If errors persist across these changes, the drive itself is the source of the problem and recovery becomes the priority over diagnosis.

Step 2: Check SMART data

Before imaging or recovery, run a SMART check to assess how bad the drive is. Critical attributes to watch:

• 0x05 Reallocated Sectors Count: sectors the drive has already replaced with spares. Any non-zero value warrants attention; rapidly rising values indicate active drive failure.
• 0xC5 Current Pending Sector Count: sectors that returned errors but haven’t been reallocated yet. Non-zero is a red flag for impending bad sectors.
• 0xC6 Offline Uncorrectable Sector Count: sectors the drive has confirmed are bad. Non-zero confirms physical damage.
• 0xC8 Write Error Rate: count of CRC errors during writes. Non-zero indicates active controller-side issues.

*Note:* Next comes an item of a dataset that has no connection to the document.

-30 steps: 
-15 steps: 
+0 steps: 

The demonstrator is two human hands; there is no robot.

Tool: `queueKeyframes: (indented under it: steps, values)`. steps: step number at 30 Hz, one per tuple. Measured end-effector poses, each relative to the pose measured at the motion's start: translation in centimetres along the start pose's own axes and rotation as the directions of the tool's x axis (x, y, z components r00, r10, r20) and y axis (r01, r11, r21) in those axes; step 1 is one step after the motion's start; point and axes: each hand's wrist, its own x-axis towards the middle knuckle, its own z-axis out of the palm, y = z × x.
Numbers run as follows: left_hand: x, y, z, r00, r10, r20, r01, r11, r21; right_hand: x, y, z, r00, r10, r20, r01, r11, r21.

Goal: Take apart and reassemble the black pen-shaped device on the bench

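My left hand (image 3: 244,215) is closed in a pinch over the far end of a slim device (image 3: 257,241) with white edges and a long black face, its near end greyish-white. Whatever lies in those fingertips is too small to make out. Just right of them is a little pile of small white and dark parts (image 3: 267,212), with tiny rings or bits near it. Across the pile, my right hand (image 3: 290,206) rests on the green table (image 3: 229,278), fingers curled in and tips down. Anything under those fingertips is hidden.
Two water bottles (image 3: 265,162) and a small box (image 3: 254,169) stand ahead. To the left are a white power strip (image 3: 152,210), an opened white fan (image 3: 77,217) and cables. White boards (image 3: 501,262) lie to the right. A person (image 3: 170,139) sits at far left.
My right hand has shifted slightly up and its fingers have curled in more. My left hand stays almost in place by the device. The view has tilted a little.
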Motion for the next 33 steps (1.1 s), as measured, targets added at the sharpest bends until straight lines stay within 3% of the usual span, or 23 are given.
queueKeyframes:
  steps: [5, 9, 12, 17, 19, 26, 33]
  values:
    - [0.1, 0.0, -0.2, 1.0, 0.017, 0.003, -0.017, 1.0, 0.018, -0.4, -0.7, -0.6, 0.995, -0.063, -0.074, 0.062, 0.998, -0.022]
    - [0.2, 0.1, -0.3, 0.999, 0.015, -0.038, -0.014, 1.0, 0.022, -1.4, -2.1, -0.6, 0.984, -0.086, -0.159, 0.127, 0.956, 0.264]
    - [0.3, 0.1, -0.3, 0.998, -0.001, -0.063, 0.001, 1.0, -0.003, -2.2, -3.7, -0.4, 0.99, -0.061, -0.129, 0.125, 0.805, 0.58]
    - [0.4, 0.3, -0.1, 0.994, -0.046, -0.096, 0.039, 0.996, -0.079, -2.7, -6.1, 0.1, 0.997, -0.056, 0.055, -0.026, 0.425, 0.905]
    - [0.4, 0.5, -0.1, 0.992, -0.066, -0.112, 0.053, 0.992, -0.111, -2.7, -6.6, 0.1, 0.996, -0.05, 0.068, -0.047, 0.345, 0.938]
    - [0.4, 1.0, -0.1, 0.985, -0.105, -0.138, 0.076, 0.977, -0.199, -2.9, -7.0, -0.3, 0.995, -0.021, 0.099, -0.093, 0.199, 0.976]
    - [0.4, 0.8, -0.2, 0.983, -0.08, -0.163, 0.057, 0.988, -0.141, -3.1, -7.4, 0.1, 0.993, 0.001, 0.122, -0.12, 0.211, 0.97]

Step 3: Image the drive with ddrescue

Once you’ve confirmed the drive itself is the source of CRC errors, image the drive immediately. Don’t try to recover individual files first; don’t run CHKDSK; don’t reformat. Each operation against a drive with CRC errors risks pushing it from “recoverable with care” to “unrecoverable.” The standard tool is GNU ddrescue, designed specifically for this scenario.⁷

Step 4: Recover from the image

Once the drive is imaged, run recovery against the image rather than the original drive. The image is read-only-friendly (you can’t make it worse no matter what you do), and recovery against it doesn’t add stress to the failing source drive. Recovery tools that work against disk images:

• EaseUS Data Recovery Wizard: can mount and scan disk image files. Runs Quick Scan and Deep Scan against the image content.
• R-Studio: robust image-mounting support. The professional-grade choice for complex recovery scenarios.
• Disk Drill: supports mounting common image formats (RAW, E01) and scanning them directly.
• PhotoRec (free): file-system-agnostic file carving. Works on disk image files directly.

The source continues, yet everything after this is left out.